▶ _Listed records_

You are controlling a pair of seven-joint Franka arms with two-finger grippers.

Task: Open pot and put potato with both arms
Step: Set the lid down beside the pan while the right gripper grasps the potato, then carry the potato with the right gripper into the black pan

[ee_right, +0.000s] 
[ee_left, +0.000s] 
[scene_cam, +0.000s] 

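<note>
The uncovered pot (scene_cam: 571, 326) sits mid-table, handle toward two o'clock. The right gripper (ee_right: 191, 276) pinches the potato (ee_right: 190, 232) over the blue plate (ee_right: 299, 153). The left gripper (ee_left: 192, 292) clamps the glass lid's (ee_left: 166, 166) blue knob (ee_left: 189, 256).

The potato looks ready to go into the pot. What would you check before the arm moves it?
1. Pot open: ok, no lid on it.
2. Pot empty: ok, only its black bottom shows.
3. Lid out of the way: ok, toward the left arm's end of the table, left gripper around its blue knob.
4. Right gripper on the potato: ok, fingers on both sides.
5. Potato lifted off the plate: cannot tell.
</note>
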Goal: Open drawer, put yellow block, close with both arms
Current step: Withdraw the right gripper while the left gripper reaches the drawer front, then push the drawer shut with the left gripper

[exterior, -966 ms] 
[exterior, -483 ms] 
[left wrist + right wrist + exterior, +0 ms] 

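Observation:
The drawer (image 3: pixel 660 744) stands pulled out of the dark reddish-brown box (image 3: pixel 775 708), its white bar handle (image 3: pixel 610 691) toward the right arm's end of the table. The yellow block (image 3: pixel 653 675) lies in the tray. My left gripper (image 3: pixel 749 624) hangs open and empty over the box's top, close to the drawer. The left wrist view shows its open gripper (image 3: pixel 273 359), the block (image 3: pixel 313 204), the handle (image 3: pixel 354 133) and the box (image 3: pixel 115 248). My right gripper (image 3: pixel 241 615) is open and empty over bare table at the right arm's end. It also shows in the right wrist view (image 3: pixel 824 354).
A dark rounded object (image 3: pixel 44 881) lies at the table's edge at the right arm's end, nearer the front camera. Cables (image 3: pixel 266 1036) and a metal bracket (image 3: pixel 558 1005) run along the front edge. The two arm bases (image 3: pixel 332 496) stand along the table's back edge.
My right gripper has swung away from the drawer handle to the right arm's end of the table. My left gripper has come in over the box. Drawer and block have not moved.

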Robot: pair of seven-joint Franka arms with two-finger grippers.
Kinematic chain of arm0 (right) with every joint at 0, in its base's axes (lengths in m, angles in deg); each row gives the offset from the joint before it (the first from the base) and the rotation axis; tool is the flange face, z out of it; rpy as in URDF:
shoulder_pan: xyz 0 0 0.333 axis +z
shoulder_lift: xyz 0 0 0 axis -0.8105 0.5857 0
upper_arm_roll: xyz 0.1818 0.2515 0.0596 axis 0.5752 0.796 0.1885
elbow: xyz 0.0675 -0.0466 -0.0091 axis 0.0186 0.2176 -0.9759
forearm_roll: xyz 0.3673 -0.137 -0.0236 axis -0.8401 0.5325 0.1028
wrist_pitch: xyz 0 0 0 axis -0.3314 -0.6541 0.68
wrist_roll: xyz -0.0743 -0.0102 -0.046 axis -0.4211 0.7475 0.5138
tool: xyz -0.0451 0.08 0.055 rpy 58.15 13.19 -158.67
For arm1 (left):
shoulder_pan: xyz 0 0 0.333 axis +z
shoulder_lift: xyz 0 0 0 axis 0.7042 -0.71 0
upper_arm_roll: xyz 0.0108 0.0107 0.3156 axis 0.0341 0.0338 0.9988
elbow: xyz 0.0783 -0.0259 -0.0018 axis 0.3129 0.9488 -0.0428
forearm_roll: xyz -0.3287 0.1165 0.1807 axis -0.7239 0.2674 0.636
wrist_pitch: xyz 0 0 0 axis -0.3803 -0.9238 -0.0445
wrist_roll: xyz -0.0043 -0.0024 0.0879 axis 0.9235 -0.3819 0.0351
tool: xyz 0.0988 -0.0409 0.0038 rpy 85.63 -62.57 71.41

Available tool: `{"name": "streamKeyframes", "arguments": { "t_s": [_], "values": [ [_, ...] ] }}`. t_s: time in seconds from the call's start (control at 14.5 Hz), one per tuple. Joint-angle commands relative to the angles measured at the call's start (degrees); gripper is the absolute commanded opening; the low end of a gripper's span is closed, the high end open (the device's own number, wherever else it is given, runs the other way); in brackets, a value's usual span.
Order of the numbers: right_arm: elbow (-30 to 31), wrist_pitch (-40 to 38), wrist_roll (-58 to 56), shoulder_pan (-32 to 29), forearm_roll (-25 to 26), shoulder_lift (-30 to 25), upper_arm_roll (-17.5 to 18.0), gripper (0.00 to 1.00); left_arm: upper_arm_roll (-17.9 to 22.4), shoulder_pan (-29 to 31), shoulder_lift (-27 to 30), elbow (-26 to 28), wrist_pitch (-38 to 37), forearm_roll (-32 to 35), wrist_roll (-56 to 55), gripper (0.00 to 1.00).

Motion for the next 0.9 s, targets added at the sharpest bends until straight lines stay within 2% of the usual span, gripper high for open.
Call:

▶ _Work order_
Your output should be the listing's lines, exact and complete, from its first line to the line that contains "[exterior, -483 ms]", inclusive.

▶ _Solution for this problem_
You are controlling a pair of seven-joint Franka arms with two-finger grippers.

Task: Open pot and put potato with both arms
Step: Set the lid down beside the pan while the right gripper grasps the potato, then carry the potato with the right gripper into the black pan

[ee_right, +0.000s] 
[ee_left, +0.000s] 
[scene_cam, +0.000s] 

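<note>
The uncovered pot (scene_cam: 571, 326) sits mid-table, handle toward two o'clock. The right gripper (ee_right: 191, 276) pinches the potato (ee_right: 190, 232) over the blue plate (ee_right: 299, 153). The left gripper (ee_left: 192, 292) clamps the glass lid's (ee_left: 166, 166) blue knob (ee_left: 189, 256).

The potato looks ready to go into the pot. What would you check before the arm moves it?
1. Pot open: ok, no lid on it.
2. Pot empty: ok, only its black bottom shows.
3. Lid out of the way: ok, toward the left arm's end of the table, left gripper around its blue knob.
4. Right gripper on the potato: ok, fingers on both sides.
5. Potato lifted off the plate: cannot tell.
</note>
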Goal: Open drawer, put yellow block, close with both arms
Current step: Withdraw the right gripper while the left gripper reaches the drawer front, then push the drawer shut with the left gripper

[exterior, -966 ms] 
[exterior, -483 ms] 

There is no more to this answer.